The National Weather Service in Cleveland is removing the weather advisory, and reports that most of the expected snowfall is done.

"We still could see a little more snow, but any more accumulation will be minimal," said meteorologist Marty Mullen.

He said some light flurries might fall tonight.

The next winter storm could take place Friday, although Mullen said it's unclear right now if it will hit the Youngstown area.

11 a.m.

In Girard, cars were crawling down the main streets at 20 to 30 miles per hour at about 9 a.m. The main roads appeared to have a thin layer of snow, but were manageable to drive on.

Some of the side roads, such as Davis Street, appeared to be untouched by plows. In Liberty, cars were taking it slow down Belmont Avenue. At about 10 a.m., it was evident the snow plows had combed the street, but the road was still covered in a thin layer of snow. There appeared to be no car accidents at the time.

Cars spun their wheels attempting to exit parking lots and enter Belmont Avenue, trying to get over snow piles that were built up on the side of the road by the plows pushing snow.

10:25 a.m.

The Ohio Department of Transportation has about 40 trucks out in Mahoning and Trumbull counties, an ODOT spokesman said.

Regarding complaints about some roads not being fully cleared, spokesman Brent Kovacs said the issue is the rate at which snow is falling.

"The issue really is that the snow is coming down at about an inch an hour. We're doing everything we can to keep up with the snow," he said. "We're doing everything we can. We're plowing, and we're using salt and salt brine."

Kovacs reminded motorists to slow down, give themselves extra time to get to their destinations, and leave plenty of room for plow drivers.

9:50 a.m.

A common motorist theme this morning: Where are the roads?

Many Mahoning Valley motorists probably didn’t see much of them on their morning commutes, as many are coated in layers of snow, slush and ice.

One Vindicator reporter’s commute takes her from her Boardman neighborhood off of Sheridan Road, to Youngstown-Poland Road, to Interstate 680 via Midlothian Boulevard, then downtown via South Avenue and Front Street.

Each of those roads was snowy and slippery, and required driving at a reduced speed.

Even 680 wasn’t fully cleared – lanes were mostly indistinguishable, and thick slush coated the right side of the highway.

9:30 a.m.

In Trumbull County on state Route 46 in Cortland and Howland and U.S. Route 422 in Niles were snow covered although they appeared to have been plowed at least once.
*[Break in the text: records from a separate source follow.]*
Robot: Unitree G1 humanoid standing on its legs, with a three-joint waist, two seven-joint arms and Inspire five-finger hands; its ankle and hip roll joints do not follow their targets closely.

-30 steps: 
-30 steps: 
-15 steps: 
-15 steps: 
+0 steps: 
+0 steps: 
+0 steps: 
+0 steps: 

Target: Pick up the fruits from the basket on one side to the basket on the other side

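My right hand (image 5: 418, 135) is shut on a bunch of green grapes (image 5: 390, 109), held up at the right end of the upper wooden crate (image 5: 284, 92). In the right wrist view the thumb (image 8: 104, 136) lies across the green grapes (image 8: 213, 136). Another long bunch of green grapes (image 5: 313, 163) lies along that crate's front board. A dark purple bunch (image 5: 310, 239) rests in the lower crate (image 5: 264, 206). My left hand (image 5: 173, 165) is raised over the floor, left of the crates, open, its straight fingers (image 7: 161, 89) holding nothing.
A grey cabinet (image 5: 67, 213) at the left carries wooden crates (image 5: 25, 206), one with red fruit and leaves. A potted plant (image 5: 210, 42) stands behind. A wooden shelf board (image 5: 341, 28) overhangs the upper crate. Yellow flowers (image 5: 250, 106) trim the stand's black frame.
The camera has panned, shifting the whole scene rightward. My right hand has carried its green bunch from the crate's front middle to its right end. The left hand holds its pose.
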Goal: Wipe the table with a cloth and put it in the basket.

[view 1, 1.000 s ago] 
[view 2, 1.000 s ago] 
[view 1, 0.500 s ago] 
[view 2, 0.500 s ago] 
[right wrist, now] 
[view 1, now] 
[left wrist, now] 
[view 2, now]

Traffic was slow and there were snow plows darting in and out of parking lots everywhere and racing to their next job, going a little faster than most of the traffic, going faster than the traffic in most cases.

In Boardman, the state has done a relatively poor job thus far on Market Street north to the city. However, once drivers cross Midlothian Boulevard into the city, Market Street was significantly improved. Unlike the previous storm, the city's plowing team was visible working in pairs to remove snow.

In Youngstown, police had some minor accidents early in the morning but by a little after 9 a.m. all accidents had been cleared, a department spokesman said.

“There was nothing over the top crazy,” the spokesman said.

6:55 a.m.

YOUNGSTOWN — Due to this morning's snow, Youngstown State University has announced classes are canceled until noon. The university remains open and employees should report to work, according to a university statement.